Return each entry below without any alteration.

Records drawn from a dataset
------

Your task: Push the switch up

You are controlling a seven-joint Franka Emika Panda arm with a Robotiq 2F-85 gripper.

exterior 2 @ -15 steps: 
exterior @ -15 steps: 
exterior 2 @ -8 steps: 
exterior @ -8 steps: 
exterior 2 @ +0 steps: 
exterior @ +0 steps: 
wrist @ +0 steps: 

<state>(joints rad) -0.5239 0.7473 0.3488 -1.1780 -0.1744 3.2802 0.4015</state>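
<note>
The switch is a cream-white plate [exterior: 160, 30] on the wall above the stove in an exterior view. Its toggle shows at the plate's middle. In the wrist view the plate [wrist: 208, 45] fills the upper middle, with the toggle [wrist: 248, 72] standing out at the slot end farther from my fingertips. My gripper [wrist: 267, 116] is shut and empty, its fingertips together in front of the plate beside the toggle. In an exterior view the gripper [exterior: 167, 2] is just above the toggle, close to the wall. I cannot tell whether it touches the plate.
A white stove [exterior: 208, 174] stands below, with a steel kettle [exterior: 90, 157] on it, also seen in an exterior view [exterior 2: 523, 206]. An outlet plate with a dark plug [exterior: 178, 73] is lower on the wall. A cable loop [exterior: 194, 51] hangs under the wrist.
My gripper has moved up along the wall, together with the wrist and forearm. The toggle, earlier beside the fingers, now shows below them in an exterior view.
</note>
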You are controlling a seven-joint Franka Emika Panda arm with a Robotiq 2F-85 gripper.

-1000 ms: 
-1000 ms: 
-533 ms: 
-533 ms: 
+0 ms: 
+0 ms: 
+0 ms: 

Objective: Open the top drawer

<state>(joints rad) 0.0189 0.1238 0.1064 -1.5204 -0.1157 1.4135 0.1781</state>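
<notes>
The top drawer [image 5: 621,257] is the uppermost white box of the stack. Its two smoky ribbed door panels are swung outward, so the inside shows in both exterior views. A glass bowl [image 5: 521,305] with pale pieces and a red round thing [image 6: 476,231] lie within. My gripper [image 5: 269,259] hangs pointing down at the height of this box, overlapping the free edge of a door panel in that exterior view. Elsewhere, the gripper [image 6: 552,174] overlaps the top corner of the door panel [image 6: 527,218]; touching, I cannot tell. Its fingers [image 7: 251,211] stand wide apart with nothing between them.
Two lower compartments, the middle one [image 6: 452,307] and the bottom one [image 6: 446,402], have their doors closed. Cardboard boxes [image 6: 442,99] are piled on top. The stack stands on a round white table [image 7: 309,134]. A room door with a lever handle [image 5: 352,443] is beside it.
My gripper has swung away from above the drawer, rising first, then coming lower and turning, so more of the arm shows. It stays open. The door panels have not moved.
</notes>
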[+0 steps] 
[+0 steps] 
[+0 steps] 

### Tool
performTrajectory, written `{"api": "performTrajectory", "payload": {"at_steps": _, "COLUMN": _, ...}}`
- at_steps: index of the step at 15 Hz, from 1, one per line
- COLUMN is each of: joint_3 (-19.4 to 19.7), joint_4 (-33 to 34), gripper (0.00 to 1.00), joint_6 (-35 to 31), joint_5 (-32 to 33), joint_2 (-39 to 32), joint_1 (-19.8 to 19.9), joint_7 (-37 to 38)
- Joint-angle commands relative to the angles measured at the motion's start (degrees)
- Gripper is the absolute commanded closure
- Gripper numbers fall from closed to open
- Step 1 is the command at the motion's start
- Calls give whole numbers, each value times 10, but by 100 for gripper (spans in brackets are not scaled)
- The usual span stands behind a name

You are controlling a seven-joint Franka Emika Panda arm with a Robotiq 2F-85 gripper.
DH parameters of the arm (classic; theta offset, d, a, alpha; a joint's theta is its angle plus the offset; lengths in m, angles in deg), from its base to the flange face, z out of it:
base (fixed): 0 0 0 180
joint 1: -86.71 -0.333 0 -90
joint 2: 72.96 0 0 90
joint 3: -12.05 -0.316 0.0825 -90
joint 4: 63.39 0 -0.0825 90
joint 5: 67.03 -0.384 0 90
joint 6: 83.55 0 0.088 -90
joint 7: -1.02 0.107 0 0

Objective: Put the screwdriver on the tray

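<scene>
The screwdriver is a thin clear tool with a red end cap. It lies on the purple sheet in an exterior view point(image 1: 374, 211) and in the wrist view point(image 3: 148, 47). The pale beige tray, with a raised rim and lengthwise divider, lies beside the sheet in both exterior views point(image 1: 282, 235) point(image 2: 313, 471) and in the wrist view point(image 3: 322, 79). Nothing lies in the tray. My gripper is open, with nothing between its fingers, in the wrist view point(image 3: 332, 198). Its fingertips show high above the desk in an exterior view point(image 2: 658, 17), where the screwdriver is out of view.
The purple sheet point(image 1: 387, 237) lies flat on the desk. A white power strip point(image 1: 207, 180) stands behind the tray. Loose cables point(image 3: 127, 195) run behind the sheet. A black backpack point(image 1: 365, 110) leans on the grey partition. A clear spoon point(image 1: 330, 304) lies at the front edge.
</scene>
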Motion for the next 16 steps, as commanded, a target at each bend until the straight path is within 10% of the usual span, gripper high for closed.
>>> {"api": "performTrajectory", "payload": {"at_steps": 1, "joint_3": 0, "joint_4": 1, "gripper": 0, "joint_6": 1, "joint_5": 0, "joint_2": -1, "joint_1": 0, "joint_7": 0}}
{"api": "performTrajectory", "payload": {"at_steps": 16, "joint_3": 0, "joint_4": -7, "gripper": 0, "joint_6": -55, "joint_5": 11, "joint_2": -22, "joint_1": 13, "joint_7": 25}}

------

_The completed task_.
Your task: Push the switch up

You are controlling a seven-joint Franka Emika Panda arm with a Robotiq 2F-85 gripper.

exterior 2 @ -15 steps: 
exterior @ -15 steps: 
exterior 2 @ -8 steps: 
exterior @ -8 steps: 
exterior 2 @ +0 steps: 
exterior @ +0 steps: 
wrist @ +0 steps: 

<state>(joints rad) -0.5239 0.7473 0.3488 -1.1780 -0.1744 3.2802 0.4015</state>
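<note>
The switch is a cream-white plate [exterior: 160, 30] on the wall above the stove in an exterior view. Its toggle shows at the plate's middle. In the wrist view the plate [wrist: 208, 45] fills the upper middle, with the toggle [wrist: 248, 72] standing out at the slot end farther from my fingertips. My gripper [wrist: 267, 116] is shut and empty, its fingertips together in front of the plate beside the toggle. In an exterior view the gripper [exterior: 167, 2] is just above the toggle, close to the wall. I cannot tell whether it touches the plate.
A white stove [exterior: 208, 174] stands below, with a steel kettle [exterior: 90, 157] on it, also seen in an exterior view [exterior 2: 523, 206]. An outlet plate with a dark plug [exterior: 178, 73] is lower on the wall. A cable loop [exterior: 194, 51] hangs under the wrist.
My gripper has moved up along the wall, together with the wrist and forearm. The toggle, earlier beside the fingers, now shows below them in an exterior view.
</note>
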You are controlling a seven-joint Franka Emika Panda arm with a Robotiq 2F-85 gripper.

-1000 ms: 
-1000 ms: 
-533 ms: 
-533 ms: 
+0 ms: 
+0 ms: 
+0 ms: 

Objective: Open the top drawer

<state>(joints rad) 0.0189 0.1238 0.1064 -1.5204 -0.1157 1.4135 0.1781</state>
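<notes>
The top drawer [image 5: 621,257] is the uppermost white box of the stack. Its two smoky ribbed door panels are swung outward, so the inside shows in both exterior views. A glass bowl [image 5: 521,305] with pale pieces and a red round thing [image 6: 476,231] lie within. My gripper [image 5: 269,259] hangs pointing down at the height of this box, overlapping the free edge of a door panel in that exterior view. Elsewhere, the gripper [image 6: 552,174] overlaps the top corner of the door panel [image 6: 527,218]; touching, I cannot tell. Its fingers [image 7: 251,211] stand wide apart with nothing between them.
Two lower compartments, the middle one [image 6: 452,307] and the bottom one [image 6: 446,402], have their doors closed. Cardboard boxes [image 6: 442,99] are piled on top. The stack stands on a round white table [image 7: 309,134]. A room door with a lever handle [image 5: 352,443] is beside it.
My gripper has swung away from above the drawer, rising first, then coming lower and turning, so more of the arm shows. It stays open. The door panels have not moved.
</notes>
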[+0 steps] 
[+0 steps] 
[+0 steps] 

### Tool
performTrajectory, written `{"api": "performTrajectory", "payload": {"at_steps": _, "COLUMN": _, ...}}`
- at_steps: index of the step at 15 Hz, from 1, one per line
- COLUMN is each of: joint_3 (-19.4 to 19.7), joint_4 (-33 to 34), gripper (0.00 to 1.00), joint_6 (-35 to 31), joint_5 (-32 to 33), joint_2 (-39 to 32), joint_1 (-19.8 to 19.9), joint_7 (-37 to 38)
- Joint-angle commands relative to the angles measured at the motion's start (degrees)
- Gripper is the absolute commanded closure
- Gripper numbers fall from closed to open
- Step 1 is the command at the motion's start
- Calls give whole numbers, each value times 10, but by 100 for gripper (spans in brackets are not scaled)
- The usual span stands behind a name

You are controlling a seven-joint Franka Emika Panda arm with a Robotiq 2F-85 gripper.
DH parameters of the arm (classic; theta offset, d, a, alpha; a joint's theta is its angle plus the offset; lengths in m, angles in deg), from its base to the flange face, z out of it:
base (fixed): 0 0 0 180
joint 1: -86.71 -0.333 0 -90
joint 2: 72.96 0 0 90
joint 3: -12.05 -0.316 0.0825 -90
joint 4: 63.39 0 -0.0825 90
joint 5: 67.03 -0.384 0 90
joint 6: 83.55 0 0.088 -90
joint 7: -1.02 0.107 0 0

Objective: Put the screwdriver on the tray

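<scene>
The screwdriver is a thin clear tool with a red end cap. It lies on the purple sheet in an exterior view point(image 1: 374, 211) and in the wrist view point(image 3: 148, 47). The pale beige tray, with a raised rim and lengthwise divider, lies beside the sheet in both exterior views point(image 1: 282, 235) point(image 2: 313, 471) and in the wrist view point(image 3: 322, 79). Nothing lies in the tray. My gripper is open, with nothing between its fingers, in the wrist view point(image 3: 332, 198). Its fingertips show high above the desk in an exterior view point(image 2: 658, 17), where the screwdriver is out of view.
The purple sheet point(image 1: 387, 237) lies flat on the desk. A white power strip point(image 1: 207, 180) stands behind the tray. Loose cables point(image 3: 127, 195) run behind the sheet. A black backpack point(image 1: 365, 110) leans on the grey partition. A clear spoon point(image 1: 330, 304) lies at the front edge.
</scene>
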Motion for the next 16 steps, as commanded, a target at each bend until the straight path is within 10% of the usual span, gripper high for closed.
>>> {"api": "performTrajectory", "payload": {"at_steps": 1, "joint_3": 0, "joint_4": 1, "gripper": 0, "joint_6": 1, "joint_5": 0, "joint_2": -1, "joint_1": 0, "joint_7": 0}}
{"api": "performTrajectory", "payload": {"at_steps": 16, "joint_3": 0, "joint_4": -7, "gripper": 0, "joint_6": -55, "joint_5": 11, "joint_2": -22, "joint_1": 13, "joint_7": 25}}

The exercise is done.